EXERCISE GOAL
Please copy the data shown below, word for word.

SOURCE DATA
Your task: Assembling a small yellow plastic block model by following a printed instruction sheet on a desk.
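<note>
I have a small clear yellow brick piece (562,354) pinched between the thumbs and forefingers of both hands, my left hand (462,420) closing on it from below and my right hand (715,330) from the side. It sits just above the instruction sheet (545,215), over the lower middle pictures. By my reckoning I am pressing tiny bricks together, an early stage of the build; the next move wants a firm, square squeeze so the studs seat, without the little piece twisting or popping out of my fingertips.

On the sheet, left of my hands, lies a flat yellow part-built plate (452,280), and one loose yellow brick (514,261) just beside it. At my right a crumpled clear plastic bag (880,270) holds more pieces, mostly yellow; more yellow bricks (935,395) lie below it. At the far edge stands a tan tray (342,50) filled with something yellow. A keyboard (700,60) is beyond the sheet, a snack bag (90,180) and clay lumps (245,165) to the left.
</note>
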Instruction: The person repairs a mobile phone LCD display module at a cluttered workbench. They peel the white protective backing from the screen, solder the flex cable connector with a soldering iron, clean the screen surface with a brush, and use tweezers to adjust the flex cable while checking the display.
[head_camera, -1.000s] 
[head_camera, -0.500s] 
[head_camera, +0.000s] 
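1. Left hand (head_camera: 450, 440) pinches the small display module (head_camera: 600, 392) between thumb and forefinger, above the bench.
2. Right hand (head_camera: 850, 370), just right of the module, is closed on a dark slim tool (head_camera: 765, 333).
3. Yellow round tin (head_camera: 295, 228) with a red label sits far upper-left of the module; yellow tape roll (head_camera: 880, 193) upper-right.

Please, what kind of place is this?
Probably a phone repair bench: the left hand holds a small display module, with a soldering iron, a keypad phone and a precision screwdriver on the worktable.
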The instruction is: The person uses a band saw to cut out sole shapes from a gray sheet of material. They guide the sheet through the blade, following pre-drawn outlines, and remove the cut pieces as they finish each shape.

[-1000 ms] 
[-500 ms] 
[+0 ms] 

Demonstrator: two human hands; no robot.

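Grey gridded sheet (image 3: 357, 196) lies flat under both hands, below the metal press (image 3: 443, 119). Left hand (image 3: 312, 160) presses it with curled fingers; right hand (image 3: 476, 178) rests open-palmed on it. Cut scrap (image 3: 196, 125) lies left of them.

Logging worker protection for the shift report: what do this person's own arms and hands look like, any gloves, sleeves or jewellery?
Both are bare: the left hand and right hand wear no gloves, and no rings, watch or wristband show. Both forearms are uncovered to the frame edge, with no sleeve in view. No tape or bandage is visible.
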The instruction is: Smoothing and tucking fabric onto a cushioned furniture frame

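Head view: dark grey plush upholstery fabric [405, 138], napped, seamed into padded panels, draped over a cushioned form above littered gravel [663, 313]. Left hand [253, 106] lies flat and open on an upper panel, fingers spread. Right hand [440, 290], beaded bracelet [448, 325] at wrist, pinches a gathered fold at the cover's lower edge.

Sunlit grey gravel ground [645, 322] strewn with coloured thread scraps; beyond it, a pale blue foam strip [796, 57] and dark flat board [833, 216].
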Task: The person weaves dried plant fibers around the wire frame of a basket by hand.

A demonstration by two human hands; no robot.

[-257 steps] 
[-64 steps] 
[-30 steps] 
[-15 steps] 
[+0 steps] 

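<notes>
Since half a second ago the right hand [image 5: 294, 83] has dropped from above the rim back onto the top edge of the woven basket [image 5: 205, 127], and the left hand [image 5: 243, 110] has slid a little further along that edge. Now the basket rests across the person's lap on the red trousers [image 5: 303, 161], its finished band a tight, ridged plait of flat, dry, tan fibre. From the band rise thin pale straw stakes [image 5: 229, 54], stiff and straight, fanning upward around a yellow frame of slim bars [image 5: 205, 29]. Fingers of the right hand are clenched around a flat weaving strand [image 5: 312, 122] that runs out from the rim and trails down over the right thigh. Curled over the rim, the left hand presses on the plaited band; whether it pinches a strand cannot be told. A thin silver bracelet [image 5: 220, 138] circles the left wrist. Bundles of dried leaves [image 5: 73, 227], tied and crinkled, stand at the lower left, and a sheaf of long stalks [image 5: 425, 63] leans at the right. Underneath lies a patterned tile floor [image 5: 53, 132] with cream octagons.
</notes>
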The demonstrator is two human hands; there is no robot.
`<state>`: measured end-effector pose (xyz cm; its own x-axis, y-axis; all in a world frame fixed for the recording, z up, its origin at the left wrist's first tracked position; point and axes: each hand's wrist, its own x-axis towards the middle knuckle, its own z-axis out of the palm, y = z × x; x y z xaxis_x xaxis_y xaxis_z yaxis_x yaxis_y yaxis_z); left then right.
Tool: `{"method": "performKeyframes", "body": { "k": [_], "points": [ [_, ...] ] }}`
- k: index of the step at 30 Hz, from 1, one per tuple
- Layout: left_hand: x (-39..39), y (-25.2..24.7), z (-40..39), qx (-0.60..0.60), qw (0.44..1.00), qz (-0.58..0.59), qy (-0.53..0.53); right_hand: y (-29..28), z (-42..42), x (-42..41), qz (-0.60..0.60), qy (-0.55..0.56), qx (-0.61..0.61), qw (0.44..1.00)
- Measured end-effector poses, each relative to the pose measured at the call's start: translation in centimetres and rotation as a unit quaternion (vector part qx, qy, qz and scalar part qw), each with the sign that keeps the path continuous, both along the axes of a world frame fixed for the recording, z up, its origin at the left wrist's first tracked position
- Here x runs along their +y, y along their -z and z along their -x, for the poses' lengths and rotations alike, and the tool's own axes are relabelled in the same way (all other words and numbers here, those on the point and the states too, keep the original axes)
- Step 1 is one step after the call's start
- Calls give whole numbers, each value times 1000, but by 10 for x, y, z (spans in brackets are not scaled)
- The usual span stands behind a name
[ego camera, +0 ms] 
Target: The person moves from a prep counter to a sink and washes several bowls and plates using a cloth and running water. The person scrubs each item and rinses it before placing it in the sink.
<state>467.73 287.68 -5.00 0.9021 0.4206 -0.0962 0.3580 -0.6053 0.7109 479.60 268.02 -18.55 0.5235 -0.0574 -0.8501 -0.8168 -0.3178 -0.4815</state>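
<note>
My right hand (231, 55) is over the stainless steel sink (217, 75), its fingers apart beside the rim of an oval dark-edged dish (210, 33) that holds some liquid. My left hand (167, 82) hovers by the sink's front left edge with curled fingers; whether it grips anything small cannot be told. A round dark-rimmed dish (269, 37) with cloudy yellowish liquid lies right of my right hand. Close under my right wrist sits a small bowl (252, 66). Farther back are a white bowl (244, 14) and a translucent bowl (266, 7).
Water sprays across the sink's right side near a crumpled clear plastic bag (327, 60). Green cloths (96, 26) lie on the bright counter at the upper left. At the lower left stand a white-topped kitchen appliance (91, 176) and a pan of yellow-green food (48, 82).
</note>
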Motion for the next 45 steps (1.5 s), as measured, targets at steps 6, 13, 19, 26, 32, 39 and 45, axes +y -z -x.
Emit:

RESULT
Your task: Assembling a small yellow plastic block model by following a printed instruction sheet on a desk.
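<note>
I have a small clear yellow brick piece (562,354) pinched between the thumbs and forefingers of both hands, my left hand (462,420) closing on it from below and my right hand (715,330) from the side. It sits just above the instruction sheet (545,215), over the lower middle pictures. By my reckoning I am pressing tiny bricks together, an early stage of the build; the next move wants a firm, square squeeze so the studs seat, without the little piece twisting or popping out of my fingertips.

On the sheet, left of my hands, lies a flat yellow part-built plate (452,280), and one loose yellow brick (514,261) just beside it. At my right a crumpled clear plastic bag (880,270) holds more pieces, mostly yellow; more yellow bricks (935,395) lie below it. At the far edge stands a tan tray (342,50) filled with something yellow. A keyboard (700,60) is beyond the sheet, a snack bag (90,180) and clay lumps (245,165) to the left.
</note>
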Instruction: The person repairs a mobile phone LCD display module at a cluttered workbench. They peel the white protective backing from the screen, solder the flex cable connector with a soldering iron, clean the screen surface with a brush, and use tweezers to adjust the flex cable while checking the display.
[head_camera, -1.000s] 
[head_camera, -0.500s] 
[head_camera, +0.000s] 
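1. Left hand (head_camera: 450, 440) pinches the small display module (head_camera: 600, 392) between thumb and forefinger, above the bench.
2. Right hand (head_camera: 850, 370), just right of the module, is closed on a dark slim tool (head_camera: 765, 333).
3. Yellow round tin (head_camera: 295, 228) with a red label sits far upper-left of the module; yellow tape roll (head_camera: 880, 193) upper-right.

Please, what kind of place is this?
Probably a phone repair bench: the left hand holds a small display module, with a soldering iron, a keypad phone and a precision screwdriver on the worktable.
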The instruction is: The person uses a band saw to cut out sole shapes from a gray sheet of material. They guide the sheet through the blade, following pre-drawn outlines, and remove the cut pieces as they finish each shape.

[-1000 ms] 
[-500 ms] 
[+0 ms] 

Demonstrator: two human hands; no robot.

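Grey gridded sheet (image 3: 357, 196) lies flat under both hands, below the metal press (image 3: 443, 119). Left hand (image 3: 312, 160) presses it with curled fingers; right hand (image 3: 476, 178) rests open-palmed on it. Cut scrap (image 3: 196, 125) lies left of them.

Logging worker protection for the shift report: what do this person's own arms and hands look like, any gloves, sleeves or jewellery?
Both are bare: the left hand and right hand wear no gloves, and no rings, watch or wristband show. Both forearms are uncovered to the frame edge, with no sleeve in view. No tape or bandage is visible.
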The instruction is: Smoothing and tucking fabric onto a cushioned furniture frame

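Head view: dark grey plush upholstery fabric [405, 138], napped, seamed into padded panels, draped over a cushioned form above littered gravel [663, 313]. Left hand [253, 106] lies flat and open on an upper panel, fingers spread. Right hand [440, 290], beaded bracelet [448, 325] at wrist, pinches a gathered fold at the cover's lower edge.

Sunlit grey gravel ground [645, 322] strewn with coloured thread scraps; beyond it, a pale blue foam strip [796, 57] and dark flat board [833, 216].
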Task: The person weaves dried plant fibers around the wire frame of a basket by hand.

A demonstration by two human hands; no robot.

[-257 steps] 
[-64 steps] 
[-30 steps] 
[-15 steps] 
[+0 steps] 

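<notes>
Since half a second ago the right hand [image 5: 294, 83] has dropped from above the rim back onto the top edge of the woven basket [image 5: 205, 127], and the left hand [image 5: 243, 110] has slid a little further along that edge. Now the basket rests across the person's lap on the red trousers [image 5: 303, 161], its finished band a tight, ridged plait of flat, dry, tan fibre. From the band rise thin pale straw stakes [image 5: 229, 54], stiff and straight, fanning upward around a yellow frame of slim bars [image 5: 205, 29]. Fingers of the right hand are clenched around a flat weaving strand [image 5: 312, 122] that runs out from the rim and trails down over the right thigh. Curled over the rim, the left hand presses on the plaited band; whether it pinches a strand cannot be told. A thin silver bracelet [image 5: 220, 138] circles the left wrist. Bundles of dried leaves [image 5: 73, 227], tied and crinkled, stand at the lower left, and a sheaf of long stalks [image 5: 425, 63] leans at the right. Underneath lies a patterned tile floor [image 5: 53, 132] with cream octagons.
</notes>
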The demonstrator is two human hands; there is no robot.
`<state>`: measured end-effector pose (xyz cm; its own x-axis, y-axis; all in a world frame fixed for the recording, z up, its origin at the left wrist's first tracked position; point and axes: each hand's wrist, its own x-axis towards the middle knuckle, its own z-axis out of the palm, y = z × x; x y z xaxis_x xaxis_y xaxis_z yaxis_x yaxis_y yaxis_z); left then right.
Tool: `{"method": "performKeyframes", "body": { "k": [_], "points": [ [_, ...] ] }}`
- k: index of the step at 30 Hz, from 1, one per tuple
- Layout: left_hand: x (-39..39), y (-25.2..24.7), z (-40..39), qx (-0.60..0.60), qw (0.44..1.00), qz (-0.58..0.59), qy (-0.53..0.53); right_hand: y (-29..28), z (-42..42), x (-42..41), qz (-0.60..0.60), qy (-0.55..0.56), qx (-0.61..0.61), qw (0.44..1.00)
- Measured end-effector poses, each relative to the pose measured at the call's start: translation in centimetres and rotation as a unit quaternion (vector part qx, qy, qz and scalar part qw), each with the sign that keeps the path continuous, both along the axes of a world frame fixed for the recording, z up, its origin at the left wrist's first tracked position
- Here x runs along their +y, y along their -z and z along their -x, for the poses' lengths and rotations alike, and the tool's own axes are relabelled in the same way (all other words and numbers here, those on the point and the states too, keep the original axes)
- Step 1 is one step after the call's start
- Calls give whole numbers, each value times 1000, but by 10 for x, y, z (spans in brackets are not scaled)
- The usual span stands behind a name
[ego camera, +0 ms] 
Target: The person moves from a prep counter to a sink and washes several bowls and plates using a cloth and running water. The person scrubs each item and rinses it before placing it in the sink.
<state>467.73 287.68 -5.00 0.9021 0.4206 -0.0962 0.3580 -0.6053 0.7109 479.60 268.02 -18.55 0.5235 -0.0574 -0.8501 -0.8168 -0.3178 -0.4815</state>
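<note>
My right hand (231, 55) is over the stainless steel sink (217, 75), its fingers apart beside the rim of an oval dark-edged dish (210, 33) that holds some liquid. My left hand (167, 82) hovers by the sink's front left edge with curled fingers; whether it grips anything small cannot be told. A round dark-rimmed dish (269, 37) with cloudy yellowish liquid lies right of my right hand. Close under my right wrist sits a small bowl (252, 66). Farther back are a white bowl (244, 14) and a translucent bowl (266, 7).
Water sprays across the sink's right side near a crumpled clear plastic bag (327, 60). Green cloths (96, 26) lie on the bright counter at the upper left. At the lower left stand a white-topped kitchen appliance (91, 176) and a pan of yellow-green food (48, 82).
</note>
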Motion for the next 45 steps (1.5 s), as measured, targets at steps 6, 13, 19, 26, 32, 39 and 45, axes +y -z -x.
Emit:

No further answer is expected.